China's Monthly year-on-year car sales growth since Feb
July 2010 June 2010 May 2010 Apr 2010 Mar 2010 Feb 2010
13.6% 19.4% 25.8% 33.2% 63.2% 55.3%
China auto inventory levels, meanwhile, have been on the
rise. Unsold vehicles rose to almost 1.5 million units in the
first seven months, up from just under 1 million units from
January to April, according to data provided by China
Automotive Technology & Research Centre.
A Chinese government think tank had warned earlier in the
month that the country's economy will cool further this quarter
as fiscal pump-priming starts to fade and the restocking cycle
draws to a close. [ID:nTOE673003]
"It took a combination of factors to slow down China's car
market and the economy is one of them," said Lin Huaibin, an
analyst with IHS Automotive.
A total of 946,200 cars, vans and sport utility vehicles
were sold in July, up 13.6 percent year-on-year, but down 9.3
percent from a month earlier, the China Association of
Automobile Manufacturers said on Monday.
Car sales in India jumped 38 percent to a record 158,764
units in July, compared with a 30.8 percent gain in June,
official data showed. [ID:nSGE67804S]
Four new models were launched in the south Asian country
from April, boosting traffic flows at showrooms nationwide,
analysts said. However automakers face capacity constraints, a
possible rise in interest rates and supply bottlenecks as the
festive season draws near, when demand for vehicles peak..

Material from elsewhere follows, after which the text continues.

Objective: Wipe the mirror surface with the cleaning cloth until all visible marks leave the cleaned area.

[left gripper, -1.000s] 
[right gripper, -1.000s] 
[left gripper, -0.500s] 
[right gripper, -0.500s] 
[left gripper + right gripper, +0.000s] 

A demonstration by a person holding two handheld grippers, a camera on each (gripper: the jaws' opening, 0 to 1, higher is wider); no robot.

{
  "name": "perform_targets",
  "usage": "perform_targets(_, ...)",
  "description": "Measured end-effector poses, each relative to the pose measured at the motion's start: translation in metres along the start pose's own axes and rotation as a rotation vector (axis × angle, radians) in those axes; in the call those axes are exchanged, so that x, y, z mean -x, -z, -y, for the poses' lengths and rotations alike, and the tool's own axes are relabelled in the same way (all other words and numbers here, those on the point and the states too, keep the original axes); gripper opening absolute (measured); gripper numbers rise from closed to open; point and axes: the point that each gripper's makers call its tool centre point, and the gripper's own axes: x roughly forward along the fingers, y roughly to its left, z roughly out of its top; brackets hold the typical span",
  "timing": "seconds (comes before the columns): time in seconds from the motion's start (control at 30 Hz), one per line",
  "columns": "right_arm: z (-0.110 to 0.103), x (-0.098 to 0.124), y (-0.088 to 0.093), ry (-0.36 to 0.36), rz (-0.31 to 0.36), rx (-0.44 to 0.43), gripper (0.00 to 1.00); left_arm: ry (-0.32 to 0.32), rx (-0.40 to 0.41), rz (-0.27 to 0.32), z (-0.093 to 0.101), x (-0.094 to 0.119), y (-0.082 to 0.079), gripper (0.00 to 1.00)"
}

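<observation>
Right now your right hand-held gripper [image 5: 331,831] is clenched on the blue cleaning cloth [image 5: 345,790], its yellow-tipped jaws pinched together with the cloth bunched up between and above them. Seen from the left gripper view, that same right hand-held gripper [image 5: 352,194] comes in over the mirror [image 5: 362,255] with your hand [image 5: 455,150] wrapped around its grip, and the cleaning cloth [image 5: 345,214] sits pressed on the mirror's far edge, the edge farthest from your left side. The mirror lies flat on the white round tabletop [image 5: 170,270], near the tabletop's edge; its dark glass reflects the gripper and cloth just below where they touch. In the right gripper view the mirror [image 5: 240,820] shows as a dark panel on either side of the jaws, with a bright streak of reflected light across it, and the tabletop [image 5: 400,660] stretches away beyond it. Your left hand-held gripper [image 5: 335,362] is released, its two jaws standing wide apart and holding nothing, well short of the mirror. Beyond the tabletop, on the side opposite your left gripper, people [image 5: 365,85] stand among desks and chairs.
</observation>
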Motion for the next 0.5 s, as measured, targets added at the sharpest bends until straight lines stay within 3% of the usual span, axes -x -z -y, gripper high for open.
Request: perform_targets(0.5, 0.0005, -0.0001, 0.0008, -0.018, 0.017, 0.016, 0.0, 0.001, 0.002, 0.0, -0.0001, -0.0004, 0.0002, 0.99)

"The two largest carmakers Maruti (MRTI.BO) and Hyundai
(005380.KS) have limited capacities to scale up production and
meet the increased demand," said Jatin Chawla, analyst for
institutional clients of brokerage India Infoline.
He said Tata Motors' (TAMO.BO) Nano, which started
production from its dedicated plant in western Gujarat, would
be a likely beneficiary of the demand as the plant had the
capacity to produce 250,000 cars.
The Society of Indian Automobile Manufacturers had last
month forecast a 12 to 13 percent rise in car sales in 2010/11,
an estimate seen as conservative by analysts.
MARATHON NOT A SPRINT
Many Chinese industry executives, including Hu Maoyuan,
chairman of China's top auto group SAIC Motor Corp (600104.SS),
however, are sanguine about the outlook for the China market.

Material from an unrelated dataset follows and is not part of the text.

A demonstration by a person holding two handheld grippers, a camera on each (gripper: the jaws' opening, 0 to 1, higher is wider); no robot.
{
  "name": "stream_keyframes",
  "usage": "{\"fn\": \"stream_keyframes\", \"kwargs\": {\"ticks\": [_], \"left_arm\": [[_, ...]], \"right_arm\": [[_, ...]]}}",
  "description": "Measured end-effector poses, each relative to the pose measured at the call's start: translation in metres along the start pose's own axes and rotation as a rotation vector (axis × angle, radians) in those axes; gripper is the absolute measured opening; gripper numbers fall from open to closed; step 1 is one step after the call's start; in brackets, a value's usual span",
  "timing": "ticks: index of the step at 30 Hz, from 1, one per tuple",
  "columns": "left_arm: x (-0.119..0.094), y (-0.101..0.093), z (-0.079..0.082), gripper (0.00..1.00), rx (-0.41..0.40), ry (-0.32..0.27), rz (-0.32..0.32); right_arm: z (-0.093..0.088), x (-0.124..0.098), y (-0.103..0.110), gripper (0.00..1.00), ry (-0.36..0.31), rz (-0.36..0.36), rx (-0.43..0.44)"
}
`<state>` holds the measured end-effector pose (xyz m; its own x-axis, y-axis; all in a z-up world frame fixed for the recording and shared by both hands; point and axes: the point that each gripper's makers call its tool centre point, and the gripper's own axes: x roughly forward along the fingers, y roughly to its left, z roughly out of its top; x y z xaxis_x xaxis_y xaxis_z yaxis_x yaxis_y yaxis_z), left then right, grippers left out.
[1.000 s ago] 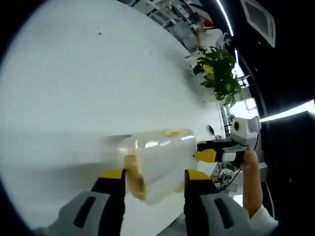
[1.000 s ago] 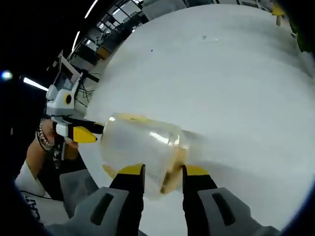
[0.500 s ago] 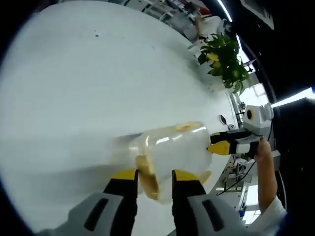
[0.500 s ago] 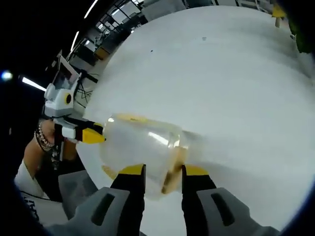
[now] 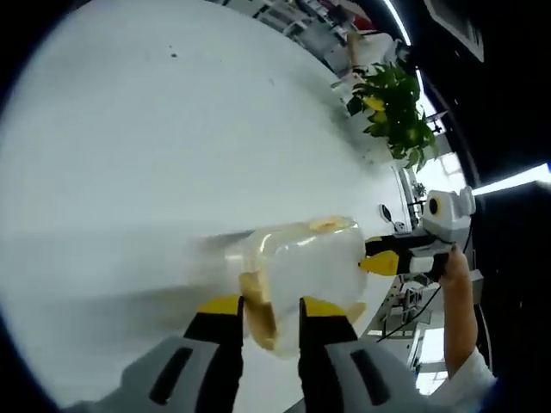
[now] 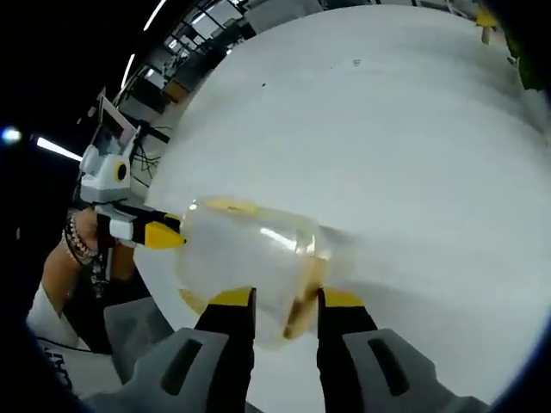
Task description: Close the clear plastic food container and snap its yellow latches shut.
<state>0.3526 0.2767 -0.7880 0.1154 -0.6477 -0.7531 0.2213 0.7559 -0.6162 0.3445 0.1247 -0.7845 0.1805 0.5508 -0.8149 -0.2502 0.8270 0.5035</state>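
A clear plastic container lies on its side on the white table, lid on, with yellow latches at its ends. My left gripper is shut on the near end, a yellow latch pinched between the jaws. The right gripper touches the far end in this view. In the right gripper view the container runs left to right, and my right gripper is shut on its near end over a yellow latch. The left gripper meets the opposite end.
A green potted plant stands past the table's far edge. A person's hand holds the right gripper, and a wrist with a bracelet shows behind the left one. Office furniture lies beyond the table.
The left gripper's jaws have drawn in from a wide gap to a narrow one on the container's end. The right gripper's hold looks the same.
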Motion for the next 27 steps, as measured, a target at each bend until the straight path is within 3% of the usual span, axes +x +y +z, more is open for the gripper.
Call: {"fn": "stream_keyframes", "kwargs": {"ticks": [1,4,15,16,17,27], "left_arm": [[-0.002,-0.001,-0.001,0.16,-0.039,0.007,-0.003],[-0.006,-0.004,0.001,0.16,-0.036,-0.004,-0.032],[-0.008,-0.007,-0.001,0.17,-0.031,0.0,-0.031],[-0.007,-0.006,-0.002,0.17,-0.036,0.003,-0.024],[-0.006,-0.005,-0.002,0.17,-0.026,0.002,-0.026],[0.0,-0.002,-0.003,0.17,-0.02,0.004,-0.027]], "right_arm": [[0.001,-0.001,0.0,0.24,-0.001,0.008,-0.009],[-0.001,-0.006,-0.003,0.24,-0.003,0.001,0.003],[-0.003,-0.002,0.0,0.19,-0.008,0.028,0.053],[-0.01,0.0,0.013,0.2,0.025,0.115,0.088],[-0.006,0.0,-0.001,0.19,-0.011,0.069,0.088],[-0.008,0.003,0.004,0.21,-0.004,0.059,0.067]]}}
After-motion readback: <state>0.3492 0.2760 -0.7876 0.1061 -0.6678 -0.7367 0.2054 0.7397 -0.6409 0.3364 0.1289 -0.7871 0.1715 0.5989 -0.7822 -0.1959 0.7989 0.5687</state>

"China's auto market is just returning to its normal growth
pattern now. Last year's breakneck growth was good but abnormal
and, therefore, cannot last forever," Hu told a shareholders
meeting in July.
"The market will keep growing at a moderate pace in the
coming years. It's a marathon not a 100-metre race, and it's
impossible to run marathon like a sprinter."

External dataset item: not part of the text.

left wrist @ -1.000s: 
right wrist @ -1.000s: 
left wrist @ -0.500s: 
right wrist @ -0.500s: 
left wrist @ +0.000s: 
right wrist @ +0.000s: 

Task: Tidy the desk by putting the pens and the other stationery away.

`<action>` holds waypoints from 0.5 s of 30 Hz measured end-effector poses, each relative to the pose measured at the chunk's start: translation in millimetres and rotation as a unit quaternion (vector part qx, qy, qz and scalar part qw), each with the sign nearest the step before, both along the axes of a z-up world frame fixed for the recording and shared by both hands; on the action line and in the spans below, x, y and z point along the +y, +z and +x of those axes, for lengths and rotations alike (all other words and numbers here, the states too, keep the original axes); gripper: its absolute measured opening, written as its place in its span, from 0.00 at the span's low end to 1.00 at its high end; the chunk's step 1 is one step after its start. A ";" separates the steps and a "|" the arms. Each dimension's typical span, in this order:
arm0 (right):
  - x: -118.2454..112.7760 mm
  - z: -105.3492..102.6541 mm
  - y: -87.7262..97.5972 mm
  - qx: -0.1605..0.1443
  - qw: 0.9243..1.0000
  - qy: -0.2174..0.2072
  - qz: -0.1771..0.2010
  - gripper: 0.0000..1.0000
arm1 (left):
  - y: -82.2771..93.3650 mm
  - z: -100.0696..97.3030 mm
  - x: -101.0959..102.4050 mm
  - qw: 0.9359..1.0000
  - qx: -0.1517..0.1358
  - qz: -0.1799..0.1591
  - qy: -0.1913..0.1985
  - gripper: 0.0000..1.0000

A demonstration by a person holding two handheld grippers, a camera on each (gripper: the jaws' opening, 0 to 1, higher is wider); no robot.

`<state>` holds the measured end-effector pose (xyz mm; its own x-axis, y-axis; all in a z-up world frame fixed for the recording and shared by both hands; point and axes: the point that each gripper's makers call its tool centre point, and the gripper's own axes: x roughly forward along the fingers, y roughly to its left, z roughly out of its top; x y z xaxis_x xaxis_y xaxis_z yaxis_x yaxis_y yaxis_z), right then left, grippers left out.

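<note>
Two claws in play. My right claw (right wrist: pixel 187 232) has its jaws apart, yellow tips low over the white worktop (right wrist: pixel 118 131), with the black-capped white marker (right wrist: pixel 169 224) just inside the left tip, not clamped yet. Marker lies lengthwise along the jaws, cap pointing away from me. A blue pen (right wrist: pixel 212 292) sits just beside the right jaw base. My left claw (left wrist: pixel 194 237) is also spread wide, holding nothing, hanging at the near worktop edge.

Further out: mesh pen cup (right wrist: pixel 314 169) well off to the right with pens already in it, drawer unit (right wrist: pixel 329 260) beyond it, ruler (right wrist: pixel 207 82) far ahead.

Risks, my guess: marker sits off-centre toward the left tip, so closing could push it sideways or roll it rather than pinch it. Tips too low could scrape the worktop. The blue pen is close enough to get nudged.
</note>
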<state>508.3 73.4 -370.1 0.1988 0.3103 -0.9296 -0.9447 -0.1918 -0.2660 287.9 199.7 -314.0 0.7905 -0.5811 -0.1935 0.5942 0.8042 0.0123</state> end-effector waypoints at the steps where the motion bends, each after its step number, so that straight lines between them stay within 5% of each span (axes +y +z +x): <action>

Amid the on-going slow-down General Motors [GM.UL] is held
up relatively well, thanks to its broad product portfolio and
aggressive push for new models.
The No. 1 Detroit automaker reported a 22.2 percent sales
gain in China during July, with sales at its flagship car
venture with SAIC jumping 42 percent.
Toyota Motor's (7203.T) China sales climbed just 1 percent
which the company blamed largely on a lack of new models.
Warren Buffett-backed BYD (1211.HK) slashed its 2010 sales
target by 25 percent to 600,000 units after its June auto sales
fell by about a fifth from May. [ID:nTOE67303G]
Ford Motor's (F.N) China car venture, meanwhile, saw its
sales fall 6.3 percent in July from a year ago. [ID:nTOE67303G]
"Traditionally, we would see July sales at about 90 percent
of June, with August just slightly lower than July, before a
September sales bump coming out of the summer season," the U.S.